**ASSIGNED TASK**
Filter on the word "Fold": copy each matching line from the listing below.

**SOURCE MATERIAL**
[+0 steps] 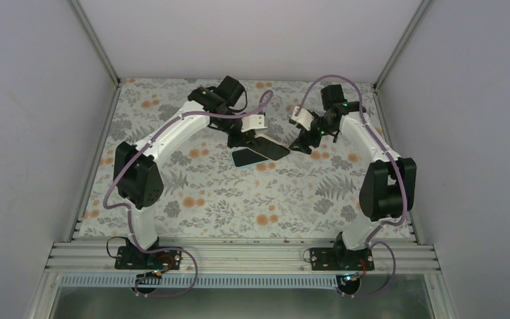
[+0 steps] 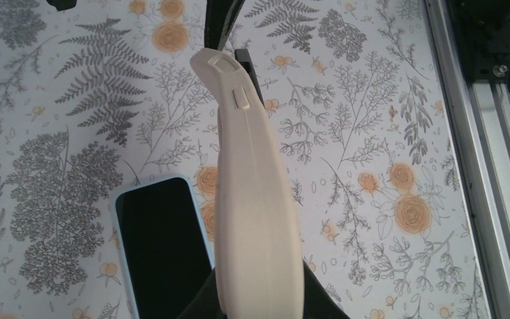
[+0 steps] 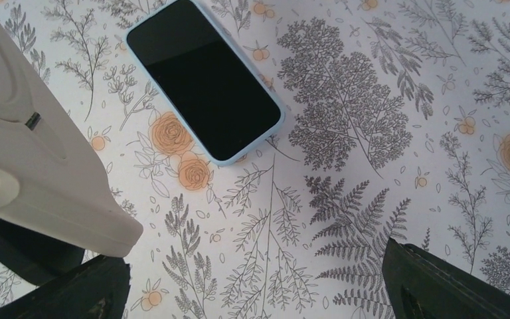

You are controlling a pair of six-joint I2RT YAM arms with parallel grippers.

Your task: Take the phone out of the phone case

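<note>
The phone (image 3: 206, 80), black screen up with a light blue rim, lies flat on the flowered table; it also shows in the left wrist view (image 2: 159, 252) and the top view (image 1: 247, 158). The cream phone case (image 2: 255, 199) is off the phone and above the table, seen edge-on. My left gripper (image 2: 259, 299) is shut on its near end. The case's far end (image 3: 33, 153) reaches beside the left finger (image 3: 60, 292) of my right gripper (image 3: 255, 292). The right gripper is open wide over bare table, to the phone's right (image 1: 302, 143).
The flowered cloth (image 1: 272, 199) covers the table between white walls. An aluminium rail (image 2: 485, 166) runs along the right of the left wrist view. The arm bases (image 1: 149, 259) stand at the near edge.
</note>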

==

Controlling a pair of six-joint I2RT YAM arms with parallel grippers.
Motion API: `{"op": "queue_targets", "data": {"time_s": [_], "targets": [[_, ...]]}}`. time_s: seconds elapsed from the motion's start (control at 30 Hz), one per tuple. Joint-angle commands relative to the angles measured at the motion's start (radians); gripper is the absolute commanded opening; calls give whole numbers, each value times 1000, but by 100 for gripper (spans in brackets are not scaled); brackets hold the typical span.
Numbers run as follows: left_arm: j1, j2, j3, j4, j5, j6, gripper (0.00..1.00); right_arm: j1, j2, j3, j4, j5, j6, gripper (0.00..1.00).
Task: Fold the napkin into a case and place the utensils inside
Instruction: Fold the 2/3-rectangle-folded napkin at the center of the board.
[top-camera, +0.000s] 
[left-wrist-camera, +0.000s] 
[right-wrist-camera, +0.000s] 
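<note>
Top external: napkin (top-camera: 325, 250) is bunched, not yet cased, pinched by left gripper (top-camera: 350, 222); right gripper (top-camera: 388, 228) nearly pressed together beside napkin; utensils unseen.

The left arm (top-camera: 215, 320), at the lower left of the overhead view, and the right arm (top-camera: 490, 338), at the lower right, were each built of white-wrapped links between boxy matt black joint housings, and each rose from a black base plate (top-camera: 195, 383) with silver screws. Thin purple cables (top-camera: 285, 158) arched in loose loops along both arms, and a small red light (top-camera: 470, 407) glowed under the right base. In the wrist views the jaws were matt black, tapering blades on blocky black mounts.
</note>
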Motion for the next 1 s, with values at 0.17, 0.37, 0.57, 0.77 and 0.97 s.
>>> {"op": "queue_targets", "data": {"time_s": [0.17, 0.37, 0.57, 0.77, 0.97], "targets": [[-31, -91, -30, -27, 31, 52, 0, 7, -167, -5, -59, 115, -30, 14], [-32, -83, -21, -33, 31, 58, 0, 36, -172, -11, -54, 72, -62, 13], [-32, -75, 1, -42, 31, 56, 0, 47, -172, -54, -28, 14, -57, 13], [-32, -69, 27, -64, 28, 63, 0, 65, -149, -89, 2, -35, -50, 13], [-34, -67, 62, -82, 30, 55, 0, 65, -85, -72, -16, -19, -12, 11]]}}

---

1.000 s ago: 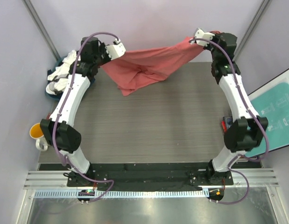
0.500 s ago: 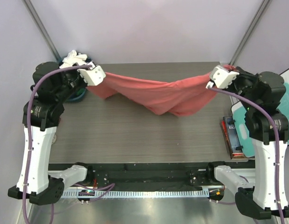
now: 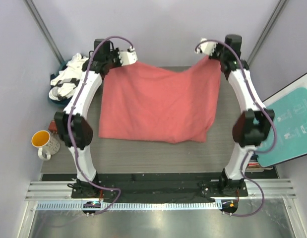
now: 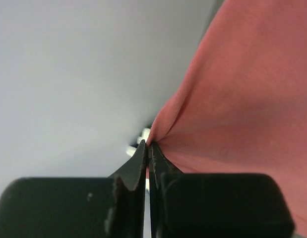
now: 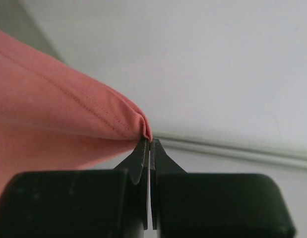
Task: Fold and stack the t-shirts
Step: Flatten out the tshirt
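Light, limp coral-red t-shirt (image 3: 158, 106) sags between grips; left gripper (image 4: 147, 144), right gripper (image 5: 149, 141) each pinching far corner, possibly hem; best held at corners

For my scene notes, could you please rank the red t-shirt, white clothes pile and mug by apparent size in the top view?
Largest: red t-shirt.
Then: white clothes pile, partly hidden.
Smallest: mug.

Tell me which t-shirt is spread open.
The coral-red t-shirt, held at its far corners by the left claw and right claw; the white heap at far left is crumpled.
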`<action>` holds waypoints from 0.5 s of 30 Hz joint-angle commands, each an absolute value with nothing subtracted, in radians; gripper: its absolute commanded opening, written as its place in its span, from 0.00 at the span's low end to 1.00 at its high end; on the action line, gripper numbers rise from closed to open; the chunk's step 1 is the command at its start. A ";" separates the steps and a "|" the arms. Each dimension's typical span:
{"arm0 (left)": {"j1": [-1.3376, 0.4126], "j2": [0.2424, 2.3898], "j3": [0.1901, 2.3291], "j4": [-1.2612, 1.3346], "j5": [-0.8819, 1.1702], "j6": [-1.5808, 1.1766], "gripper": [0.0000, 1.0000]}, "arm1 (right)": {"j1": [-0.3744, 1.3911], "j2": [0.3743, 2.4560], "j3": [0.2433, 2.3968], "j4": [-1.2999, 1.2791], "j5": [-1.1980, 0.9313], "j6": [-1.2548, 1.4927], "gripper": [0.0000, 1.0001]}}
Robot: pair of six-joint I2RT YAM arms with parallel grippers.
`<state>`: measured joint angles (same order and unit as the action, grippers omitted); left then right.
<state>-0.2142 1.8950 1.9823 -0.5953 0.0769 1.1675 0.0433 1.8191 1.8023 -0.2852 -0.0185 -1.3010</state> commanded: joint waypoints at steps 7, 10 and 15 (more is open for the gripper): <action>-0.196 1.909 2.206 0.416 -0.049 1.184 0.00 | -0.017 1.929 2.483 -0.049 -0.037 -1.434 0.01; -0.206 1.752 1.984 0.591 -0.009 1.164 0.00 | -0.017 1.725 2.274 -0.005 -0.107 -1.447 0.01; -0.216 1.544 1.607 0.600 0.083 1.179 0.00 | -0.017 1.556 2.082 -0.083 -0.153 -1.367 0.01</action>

**OUTPUT**
Task: Fold the napkin into a case and place the utensils inside
Instruction: Fold the 2/3-rectangle-folded napkin at the center of the board.
Task: Fold and stack the t-shirts

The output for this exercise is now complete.